I never, ever forget how lucky I am now to be able to take advantage of all this donated fresh food. Sometimes the produce is less than stellar; one time half the strawberries were moldy, and another the tomatoes were about to burst, they were so ripe, but on the whole, they offer quality produce, and you can't beat the price. Last week, they had massive, perfect portabello mushrooms, and brightly colored, delightfully misshapen bell peppers of all colors, and it was better than christmas. That haul inspired me to make some phenomenal vegan enchiladas.
Oh yeah, I've cut out even more of the animal products, and I'm happier about it than I thought I would be. No cheese at all anymore, very few eggs, and little dairy otherwise, I feel better without it, and don't miss it at all, surprisingly.
I've been thinking in a more conscious way about the products I buy and where they come from, and what effects those products have on me, the economy, the environment, and what impact I'm personally having on this planet. I'm a little obsessed with personal responsibility right now. I want my impact on this world to be beneficial, not harmful, I want to leave a positive mark, if any. So, first I stopped buying the regular eggs (because I'm against chicken torture), then I stopped eating cheese (made with rennet, which is baby cow stomach enzymes! WHY!) and my gut started working much more smoothly, and my skin got this unreal glow to it that I haven't seen since I was a teenager, without the zits (well, still a few, but that's ok) and then I dropped a pant-size or two within two weeks and my energy BOOMED.
I'm hiking our hill most days now, and every now and again I'll go up more than once.
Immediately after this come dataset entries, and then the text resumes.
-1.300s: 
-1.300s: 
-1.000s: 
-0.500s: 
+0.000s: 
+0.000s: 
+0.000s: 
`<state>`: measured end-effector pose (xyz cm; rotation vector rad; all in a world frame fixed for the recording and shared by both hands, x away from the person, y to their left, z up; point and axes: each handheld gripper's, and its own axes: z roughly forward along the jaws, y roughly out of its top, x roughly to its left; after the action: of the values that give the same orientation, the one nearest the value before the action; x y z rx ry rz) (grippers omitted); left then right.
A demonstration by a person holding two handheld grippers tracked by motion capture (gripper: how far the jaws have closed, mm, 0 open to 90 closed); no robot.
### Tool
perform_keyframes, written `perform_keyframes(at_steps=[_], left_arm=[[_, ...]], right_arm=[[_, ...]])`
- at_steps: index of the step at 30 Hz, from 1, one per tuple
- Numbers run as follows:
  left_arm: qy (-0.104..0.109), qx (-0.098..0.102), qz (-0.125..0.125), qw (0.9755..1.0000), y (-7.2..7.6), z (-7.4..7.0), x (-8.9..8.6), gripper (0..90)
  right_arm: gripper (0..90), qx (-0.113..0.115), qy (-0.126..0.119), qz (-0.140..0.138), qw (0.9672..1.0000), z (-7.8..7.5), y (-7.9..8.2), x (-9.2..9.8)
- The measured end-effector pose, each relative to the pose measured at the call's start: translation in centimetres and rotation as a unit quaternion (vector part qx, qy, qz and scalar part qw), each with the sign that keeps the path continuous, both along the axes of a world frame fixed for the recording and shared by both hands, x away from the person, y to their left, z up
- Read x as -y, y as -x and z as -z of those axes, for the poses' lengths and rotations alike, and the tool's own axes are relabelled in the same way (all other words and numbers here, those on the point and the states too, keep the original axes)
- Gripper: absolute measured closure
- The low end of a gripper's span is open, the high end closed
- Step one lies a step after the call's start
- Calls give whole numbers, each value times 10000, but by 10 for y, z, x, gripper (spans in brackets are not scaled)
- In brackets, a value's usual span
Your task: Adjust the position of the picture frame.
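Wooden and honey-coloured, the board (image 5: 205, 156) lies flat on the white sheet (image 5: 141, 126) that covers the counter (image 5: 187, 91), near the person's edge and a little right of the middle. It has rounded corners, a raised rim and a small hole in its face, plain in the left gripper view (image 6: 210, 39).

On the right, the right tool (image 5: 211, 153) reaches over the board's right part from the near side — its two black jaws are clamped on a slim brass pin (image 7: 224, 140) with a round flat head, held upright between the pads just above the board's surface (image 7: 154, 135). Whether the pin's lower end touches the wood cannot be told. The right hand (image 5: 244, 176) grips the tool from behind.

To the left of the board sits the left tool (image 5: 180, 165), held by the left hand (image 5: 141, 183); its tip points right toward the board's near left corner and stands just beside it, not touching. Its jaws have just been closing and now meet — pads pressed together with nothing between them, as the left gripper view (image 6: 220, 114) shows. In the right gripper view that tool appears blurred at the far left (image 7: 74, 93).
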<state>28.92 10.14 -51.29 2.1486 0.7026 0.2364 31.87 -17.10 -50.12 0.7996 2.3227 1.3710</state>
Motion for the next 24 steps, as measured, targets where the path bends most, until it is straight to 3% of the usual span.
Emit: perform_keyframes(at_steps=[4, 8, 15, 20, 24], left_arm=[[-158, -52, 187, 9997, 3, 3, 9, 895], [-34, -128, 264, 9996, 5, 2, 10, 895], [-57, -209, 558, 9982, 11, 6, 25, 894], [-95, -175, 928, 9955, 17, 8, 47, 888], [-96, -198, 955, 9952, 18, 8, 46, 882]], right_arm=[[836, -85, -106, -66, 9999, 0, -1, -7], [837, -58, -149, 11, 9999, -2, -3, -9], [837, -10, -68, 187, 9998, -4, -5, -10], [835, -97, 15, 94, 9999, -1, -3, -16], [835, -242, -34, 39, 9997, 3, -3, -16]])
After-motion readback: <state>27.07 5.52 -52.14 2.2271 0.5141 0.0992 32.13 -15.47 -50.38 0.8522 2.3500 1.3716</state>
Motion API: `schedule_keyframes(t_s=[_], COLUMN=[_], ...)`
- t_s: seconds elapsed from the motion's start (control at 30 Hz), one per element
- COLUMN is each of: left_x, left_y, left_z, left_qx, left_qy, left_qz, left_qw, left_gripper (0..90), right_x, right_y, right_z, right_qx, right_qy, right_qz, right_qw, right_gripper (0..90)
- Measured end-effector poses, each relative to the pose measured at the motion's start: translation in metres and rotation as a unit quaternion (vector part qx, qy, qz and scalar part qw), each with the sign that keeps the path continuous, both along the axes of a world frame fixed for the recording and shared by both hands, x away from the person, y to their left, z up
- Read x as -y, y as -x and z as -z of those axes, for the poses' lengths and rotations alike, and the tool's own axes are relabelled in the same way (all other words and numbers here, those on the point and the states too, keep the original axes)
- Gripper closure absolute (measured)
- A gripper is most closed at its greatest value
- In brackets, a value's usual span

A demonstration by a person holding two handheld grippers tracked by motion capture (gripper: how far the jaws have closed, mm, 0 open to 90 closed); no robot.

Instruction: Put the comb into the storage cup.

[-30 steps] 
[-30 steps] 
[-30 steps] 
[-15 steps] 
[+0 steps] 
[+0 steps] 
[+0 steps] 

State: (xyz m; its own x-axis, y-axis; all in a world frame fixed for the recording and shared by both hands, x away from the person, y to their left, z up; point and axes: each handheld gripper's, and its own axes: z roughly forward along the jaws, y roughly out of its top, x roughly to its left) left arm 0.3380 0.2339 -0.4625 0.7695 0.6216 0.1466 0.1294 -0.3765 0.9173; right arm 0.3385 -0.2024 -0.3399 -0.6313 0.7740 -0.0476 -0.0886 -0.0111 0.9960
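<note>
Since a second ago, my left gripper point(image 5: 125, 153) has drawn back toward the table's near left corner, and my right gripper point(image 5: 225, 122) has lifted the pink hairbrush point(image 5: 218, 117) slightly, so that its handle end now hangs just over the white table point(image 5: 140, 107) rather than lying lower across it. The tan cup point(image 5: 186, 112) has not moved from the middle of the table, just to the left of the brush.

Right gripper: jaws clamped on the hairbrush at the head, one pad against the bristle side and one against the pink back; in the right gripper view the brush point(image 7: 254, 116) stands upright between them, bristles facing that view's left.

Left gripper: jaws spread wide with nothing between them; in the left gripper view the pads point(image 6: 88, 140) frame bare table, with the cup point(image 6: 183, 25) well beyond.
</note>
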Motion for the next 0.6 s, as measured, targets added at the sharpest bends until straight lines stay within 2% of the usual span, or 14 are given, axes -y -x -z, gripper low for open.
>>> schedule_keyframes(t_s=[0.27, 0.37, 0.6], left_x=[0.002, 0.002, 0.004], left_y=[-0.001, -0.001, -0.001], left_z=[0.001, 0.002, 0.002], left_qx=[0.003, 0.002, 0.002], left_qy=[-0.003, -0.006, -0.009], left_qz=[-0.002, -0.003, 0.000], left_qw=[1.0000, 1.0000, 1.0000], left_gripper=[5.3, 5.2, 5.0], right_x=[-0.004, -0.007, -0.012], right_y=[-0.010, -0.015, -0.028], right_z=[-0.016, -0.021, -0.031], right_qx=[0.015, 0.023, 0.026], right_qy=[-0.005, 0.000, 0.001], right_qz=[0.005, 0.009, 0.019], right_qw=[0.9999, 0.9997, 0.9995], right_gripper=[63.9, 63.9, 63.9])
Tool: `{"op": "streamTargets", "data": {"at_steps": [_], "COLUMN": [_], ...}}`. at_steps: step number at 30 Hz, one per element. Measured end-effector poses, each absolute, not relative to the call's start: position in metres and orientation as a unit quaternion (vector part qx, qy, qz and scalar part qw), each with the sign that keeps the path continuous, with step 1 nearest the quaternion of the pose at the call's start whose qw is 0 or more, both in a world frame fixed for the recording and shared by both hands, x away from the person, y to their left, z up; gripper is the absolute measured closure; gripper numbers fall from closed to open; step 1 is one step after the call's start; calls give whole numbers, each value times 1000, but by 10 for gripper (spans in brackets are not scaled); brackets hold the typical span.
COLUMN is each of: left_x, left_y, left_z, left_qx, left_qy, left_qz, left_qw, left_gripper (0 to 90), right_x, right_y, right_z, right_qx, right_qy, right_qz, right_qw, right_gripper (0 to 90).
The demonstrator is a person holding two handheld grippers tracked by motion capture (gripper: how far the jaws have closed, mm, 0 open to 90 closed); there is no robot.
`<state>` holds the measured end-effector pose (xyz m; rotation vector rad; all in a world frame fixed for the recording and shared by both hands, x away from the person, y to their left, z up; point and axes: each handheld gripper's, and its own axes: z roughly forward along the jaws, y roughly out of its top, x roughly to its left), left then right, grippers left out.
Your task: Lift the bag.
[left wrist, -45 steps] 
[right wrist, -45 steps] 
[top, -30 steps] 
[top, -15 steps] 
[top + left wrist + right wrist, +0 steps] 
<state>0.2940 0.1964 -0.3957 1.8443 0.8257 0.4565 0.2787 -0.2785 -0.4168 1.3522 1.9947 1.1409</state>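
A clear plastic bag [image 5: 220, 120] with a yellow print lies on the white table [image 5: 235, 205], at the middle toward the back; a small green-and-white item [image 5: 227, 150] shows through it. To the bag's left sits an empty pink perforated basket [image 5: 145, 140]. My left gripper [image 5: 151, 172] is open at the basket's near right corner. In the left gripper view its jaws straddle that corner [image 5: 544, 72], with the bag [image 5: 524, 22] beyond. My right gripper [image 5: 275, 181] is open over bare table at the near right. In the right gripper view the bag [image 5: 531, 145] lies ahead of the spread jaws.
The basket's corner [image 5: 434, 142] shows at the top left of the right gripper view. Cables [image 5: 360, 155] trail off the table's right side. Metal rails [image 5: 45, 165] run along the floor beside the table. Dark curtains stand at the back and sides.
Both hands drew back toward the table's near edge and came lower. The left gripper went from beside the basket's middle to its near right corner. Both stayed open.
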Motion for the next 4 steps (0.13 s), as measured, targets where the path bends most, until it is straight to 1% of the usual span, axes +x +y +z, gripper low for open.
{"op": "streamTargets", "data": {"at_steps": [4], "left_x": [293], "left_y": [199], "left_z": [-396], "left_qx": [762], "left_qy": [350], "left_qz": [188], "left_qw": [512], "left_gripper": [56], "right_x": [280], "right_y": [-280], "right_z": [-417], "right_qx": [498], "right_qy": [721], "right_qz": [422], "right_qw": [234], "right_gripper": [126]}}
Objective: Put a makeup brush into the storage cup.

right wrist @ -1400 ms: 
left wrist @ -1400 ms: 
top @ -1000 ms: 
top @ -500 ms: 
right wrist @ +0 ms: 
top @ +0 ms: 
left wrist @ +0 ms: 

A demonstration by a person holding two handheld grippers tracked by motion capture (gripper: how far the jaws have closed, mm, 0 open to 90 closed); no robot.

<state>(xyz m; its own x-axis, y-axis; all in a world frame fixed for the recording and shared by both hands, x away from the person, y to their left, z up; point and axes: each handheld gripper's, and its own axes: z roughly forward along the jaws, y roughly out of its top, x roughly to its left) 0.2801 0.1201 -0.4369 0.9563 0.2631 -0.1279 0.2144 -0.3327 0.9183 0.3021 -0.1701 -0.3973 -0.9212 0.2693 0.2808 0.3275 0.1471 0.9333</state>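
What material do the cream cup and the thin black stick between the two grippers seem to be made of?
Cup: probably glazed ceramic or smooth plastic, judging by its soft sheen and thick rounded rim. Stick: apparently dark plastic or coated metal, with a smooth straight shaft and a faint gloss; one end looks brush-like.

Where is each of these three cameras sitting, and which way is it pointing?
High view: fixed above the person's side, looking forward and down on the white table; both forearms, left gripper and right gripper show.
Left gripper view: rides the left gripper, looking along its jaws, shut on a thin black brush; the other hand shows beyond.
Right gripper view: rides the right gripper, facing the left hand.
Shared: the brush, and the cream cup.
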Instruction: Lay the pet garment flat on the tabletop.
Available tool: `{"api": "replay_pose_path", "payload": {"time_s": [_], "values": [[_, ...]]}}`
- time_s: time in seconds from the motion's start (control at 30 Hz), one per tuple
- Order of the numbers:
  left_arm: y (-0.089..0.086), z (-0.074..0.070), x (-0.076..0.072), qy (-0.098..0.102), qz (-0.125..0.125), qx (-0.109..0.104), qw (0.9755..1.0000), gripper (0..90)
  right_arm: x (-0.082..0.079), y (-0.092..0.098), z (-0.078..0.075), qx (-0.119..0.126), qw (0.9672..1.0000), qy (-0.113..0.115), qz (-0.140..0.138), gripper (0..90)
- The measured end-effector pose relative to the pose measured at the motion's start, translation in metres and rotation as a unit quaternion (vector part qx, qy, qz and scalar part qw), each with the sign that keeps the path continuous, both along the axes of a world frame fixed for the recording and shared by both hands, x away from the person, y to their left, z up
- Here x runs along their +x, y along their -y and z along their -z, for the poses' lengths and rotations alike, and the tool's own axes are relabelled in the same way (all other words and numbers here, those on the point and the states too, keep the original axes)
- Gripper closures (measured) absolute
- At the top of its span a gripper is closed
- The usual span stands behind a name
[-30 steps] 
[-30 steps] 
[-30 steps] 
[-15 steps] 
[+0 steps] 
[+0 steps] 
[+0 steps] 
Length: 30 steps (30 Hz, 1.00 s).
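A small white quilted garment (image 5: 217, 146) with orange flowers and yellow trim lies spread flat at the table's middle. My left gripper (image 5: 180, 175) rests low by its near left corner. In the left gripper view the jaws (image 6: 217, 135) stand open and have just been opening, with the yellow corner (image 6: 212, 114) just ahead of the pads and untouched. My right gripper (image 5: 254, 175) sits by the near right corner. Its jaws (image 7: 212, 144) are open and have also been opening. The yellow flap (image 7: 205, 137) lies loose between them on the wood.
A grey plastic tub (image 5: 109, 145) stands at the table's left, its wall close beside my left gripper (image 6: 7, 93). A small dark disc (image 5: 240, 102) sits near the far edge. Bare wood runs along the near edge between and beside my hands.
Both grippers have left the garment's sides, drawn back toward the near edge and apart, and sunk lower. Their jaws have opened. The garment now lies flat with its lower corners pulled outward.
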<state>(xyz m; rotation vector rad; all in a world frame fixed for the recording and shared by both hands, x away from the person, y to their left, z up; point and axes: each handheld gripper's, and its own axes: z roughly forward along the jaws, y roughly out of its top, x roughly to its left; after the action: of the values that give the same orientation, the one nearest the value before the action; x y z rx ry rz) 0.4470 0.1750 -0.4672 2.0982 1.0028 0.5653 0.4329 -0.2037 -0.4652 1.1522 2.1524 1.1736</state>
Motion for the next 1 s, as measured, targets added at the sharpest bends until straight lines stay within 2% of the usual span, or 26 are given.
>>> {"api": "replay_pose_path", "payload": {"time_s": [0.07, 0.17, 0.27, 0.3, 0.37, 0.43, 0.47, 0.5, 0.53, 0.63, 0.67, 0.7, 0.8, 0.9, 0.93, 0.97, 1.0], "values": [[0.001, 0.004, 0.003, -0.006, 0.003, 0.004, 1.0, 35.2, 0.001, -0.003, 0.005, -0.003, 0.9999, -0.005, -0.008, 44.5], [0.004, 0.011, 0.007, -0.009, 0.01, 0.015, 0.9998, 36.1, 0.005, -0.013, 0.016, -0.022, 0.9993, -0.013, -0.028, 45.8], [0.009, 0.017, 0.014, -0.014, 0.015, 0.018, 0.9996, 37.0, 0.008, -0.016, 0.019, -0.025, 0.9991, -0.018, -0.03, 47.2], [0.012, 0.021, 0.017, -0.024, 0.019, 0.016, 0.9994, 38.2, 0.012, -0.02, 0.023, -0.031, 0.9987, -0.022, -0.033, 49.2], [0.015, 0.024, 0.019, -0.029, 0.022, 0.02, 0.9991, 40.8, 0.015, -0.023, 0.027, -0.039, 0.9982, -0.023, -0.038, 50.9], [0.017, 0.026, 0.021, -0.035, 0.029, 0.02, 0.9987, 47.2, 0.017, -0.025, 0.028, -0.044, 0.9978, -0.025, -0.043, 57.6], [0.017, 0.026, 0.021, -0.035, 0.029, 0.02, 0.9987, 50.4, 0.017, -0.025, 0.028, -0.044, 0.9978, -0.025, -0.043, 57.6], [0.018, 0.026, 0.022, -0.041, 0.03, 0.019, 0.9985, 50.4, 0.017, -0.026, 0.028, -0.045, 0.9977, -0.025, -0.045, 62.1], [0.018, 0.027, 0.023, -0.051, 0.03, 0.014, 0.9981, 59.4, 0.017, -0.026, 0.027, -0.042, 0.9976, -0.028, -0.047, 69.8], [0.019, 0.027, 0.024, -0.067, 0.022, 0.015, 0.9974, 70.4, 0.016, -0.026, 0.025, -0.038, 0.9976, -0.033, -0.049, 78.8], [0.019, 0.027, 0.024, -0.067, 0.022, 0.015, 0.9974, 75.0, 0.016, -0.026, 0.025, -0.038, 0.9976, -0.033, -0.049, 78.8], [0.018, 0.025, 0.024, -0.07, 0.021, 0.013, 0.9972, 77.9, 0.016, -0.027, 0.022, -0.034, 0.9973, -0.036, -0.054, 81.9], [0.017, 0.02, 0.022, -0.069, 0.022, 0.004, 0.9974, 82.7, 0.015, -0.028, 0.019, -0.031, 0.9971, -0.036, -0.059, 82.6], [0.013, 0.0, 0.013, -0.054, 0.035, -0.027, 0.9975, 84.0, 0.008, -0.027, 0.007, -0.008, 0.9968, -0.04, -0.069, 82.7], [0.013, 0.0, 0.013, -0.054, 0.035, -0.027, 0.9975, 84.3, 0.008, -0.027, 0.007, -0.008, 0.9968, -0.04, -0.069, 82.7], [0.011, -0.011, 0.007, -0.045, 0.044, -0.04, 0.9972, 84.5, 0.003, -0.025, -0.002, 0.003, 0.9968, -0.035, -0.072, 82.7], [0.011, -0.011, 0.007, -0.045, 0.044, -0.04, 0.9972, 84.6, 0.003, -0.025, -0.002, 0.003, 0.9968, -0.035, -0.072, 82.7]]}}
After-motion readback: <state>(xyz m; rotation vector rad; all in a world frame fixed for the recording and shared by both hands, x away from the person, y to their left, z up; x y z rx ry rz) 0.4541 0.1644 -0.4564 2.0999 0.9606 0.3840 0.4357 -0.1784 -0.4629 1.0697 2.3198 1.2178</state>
Pushups, situps and yoga are happening more and more frequently as well, and even on bad days, I'm trying to do low-key stuff, just to keep my body limber. I even ran in place for like, ten minutes the other day! Unbelievable!
Baked goods are still my dairy-downfall, because I'm not eating them often enough to warrant searching out and testing vegan recipes. I've been indulging in the standard fare, whatever my boyfriend brings home, save for the ice cream. But let me tell you, vegans aren't missing a thing when it comes to ice cream. We have this stuff in our local grocery:
It's called Luna & Larry's Organic Coconut Bliss and every flavor I've tried of their delightful coconut ice cream has been an impossible pleasure. The chocolate doesn't taste like coconut at all to me, but the less powerful flavors will definitely have at least an undertaste (if that's a thing? I think it's a thing) of fresh coconut, not that I ever complained. It's pricey, so it's not a frequent treat, but oh is it worth every penny. It's better than dairy ice cream and everyone should eat this. Unless you have a coconut allergy, like my poor boyfriend does. Doomed to a life of dairy ice cream, that one. More for me.